Ayraçlar bölümü dokuz Enis Batur denemesinden oluşuyor. Bu denemeler için yazarın kişisel okuma deneyimi/serüveni diyebiliriz. Zaman zaman anılarla desteklenip, bazen yüzleşme bazen de fikir belirtme şeklinde ilerliyor bölüm. Kitabın benim açımdan en ilgi çekici kısmıydı. Çünkü EB sadece deneme yazmıyor, bu denemeler kitaplar veya okuma hakkında olduğu için biz okurlarını birçok yeni kitap ve yazara da yönlendiriyor. Bir de kendini anlatırken okuma tutkunlarının geçtiği veya geçebileceği evreleri de gösteriyor, tabiî kendisi üzerinden: “Okur, hele ki sıkı okur olmak zaman, emek, sabır işidir; yolda ilerlerken süreklilik kazanmaz, kesintilere sık uğrarsa çözülür o koşul. Bugün, dönüp geçmişe baktığımda, dünden bugüne paralel hayatlar yaşadığım insanların ‘kitap dünyası’nın sakinleri olduğunu görüyorum. Ötekilerle, sessizce yollarımız ayrılmış. Ne bir küskünlük, ne bir soğukluk gerekçesi yazılı ayrılış kayıtlarında: Kitaplar birileriyle buluşturmuş bizi, birilerinden koparmış. Bundandır, okuma tutkusunu ve kitapları yüceltenleri anlamakta güçlük çekerim: Kitap, bir yandan da ayırıcı, yalnızlaştırıcı, kişinin etrafına duvar örücü özellikler taşır.” Kitapta en çok katıldığım cümleler bunlar sanırım, özellikle kitabın yalnızlaştırması konusunda söyledikleri.

Son ve en kısa iki bölüm ise EB ile 2002 yılında yapılmış iki söyleşi ve Kitap Evi kitabının oluşum sürecinin bir kısmını anlatıyor. Söyleşileri daha önce farklı kitap veya dergide görmüştük ancak Kitap Evi’nin arka planını okumak güzel olabilir, özellikle kitabı okuyanlar için.

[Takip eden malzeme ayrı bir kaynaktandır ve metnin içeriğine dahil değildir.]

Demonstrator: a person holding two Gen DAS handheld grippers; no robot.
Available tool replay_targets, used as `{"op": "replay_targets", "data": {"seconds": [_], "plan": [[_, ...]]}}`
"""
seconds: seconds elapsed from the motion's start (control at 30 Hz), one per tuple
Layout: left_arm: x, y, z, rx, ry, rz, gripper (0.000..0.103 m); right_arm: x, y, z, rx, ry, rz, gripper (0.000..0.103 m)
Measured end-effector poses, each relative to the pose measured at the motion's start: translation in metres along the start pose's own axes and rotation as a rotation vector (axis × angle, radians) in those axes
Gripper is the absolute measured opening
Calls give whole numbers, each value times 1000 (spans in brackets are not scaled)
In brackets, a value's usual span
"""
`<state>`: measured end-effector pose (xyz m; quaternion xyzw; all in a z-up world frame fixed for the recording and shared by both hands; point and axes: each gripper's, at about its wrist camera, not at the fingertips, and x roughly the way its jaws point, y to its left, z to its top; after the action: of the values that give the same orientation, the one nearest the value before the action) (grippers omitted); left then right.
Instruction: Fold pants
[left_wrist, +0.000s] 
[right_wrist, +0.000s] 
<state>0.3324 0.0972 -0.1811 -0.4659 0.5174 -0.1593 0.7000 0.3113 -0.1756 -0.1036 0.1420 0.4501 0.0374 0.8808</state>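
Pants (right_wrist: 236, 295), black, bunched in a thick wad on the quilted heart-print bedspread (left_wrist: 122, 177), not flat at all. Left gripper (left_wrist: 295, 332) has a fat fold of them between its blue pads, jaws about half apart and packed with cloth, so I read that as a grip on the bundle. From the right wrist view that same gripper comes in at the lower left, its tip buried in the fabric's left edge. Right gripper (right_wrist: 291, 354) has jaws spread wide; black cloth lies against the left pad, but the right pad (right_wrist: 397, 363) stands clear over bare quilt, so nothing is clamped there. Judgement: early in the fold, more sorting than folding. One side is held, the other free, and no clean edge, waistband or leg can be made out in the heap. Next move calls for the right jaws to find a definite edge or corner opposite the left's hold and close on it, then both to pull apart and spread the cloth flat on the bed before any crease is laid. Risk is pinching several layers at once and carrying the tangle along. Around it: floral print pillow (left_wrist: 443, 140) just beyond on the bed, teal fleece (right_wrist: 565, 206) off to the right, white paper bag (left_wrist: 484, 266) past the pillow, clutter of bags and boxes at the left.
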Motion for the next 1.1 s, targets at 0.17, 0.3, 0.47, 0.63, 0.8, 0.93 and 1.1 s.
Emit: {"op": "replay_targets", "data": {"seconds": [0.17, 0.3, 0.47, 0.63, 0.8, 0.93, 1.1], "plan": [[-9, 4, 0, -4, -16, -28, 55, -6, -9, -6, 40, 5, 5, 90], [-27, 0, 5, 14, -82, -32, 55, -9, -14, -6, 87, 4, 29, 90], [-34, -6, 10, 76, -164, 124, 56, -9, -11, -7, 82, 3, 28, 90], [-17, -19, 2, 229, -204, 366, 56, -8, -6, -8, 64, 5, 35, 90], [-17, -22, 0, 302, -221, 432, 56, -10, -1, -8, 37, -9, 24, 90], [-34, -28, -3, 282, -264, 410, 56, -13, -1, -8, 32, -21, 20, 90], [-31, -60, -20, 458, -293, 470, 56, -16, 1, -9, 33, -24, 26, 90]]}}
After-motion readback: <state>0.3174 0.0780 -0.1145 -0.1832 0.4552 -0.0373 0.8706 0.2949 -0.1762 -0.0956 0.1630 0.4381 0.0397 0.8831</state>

EB yazmaya devam ediyor. Bu konuda çok eleştirilse de (ki ne saçmadır bir yazarı ‘ne çok yazıyorsun’ diye eleştirmek) o bu konuya farklı kitaplarında birçok kez cevap verdi. Biz kemik okurları için bu güzel bir şey. Çünkü ben Enis Batur edebiyatının ya çok sevileceğini ya da hiç sevilmeyeceğini düşünüyorum. Kendim, çok sevilen tarafında durduğum için de bu üretkenlik bana ‘okur mutluluğu’ veriyor. Ne demek istediğimi sevdiği bir yazarın yeni kitabı çıktığında heyecanla kitapçıya koşanlar çok iyi anlayacaktır.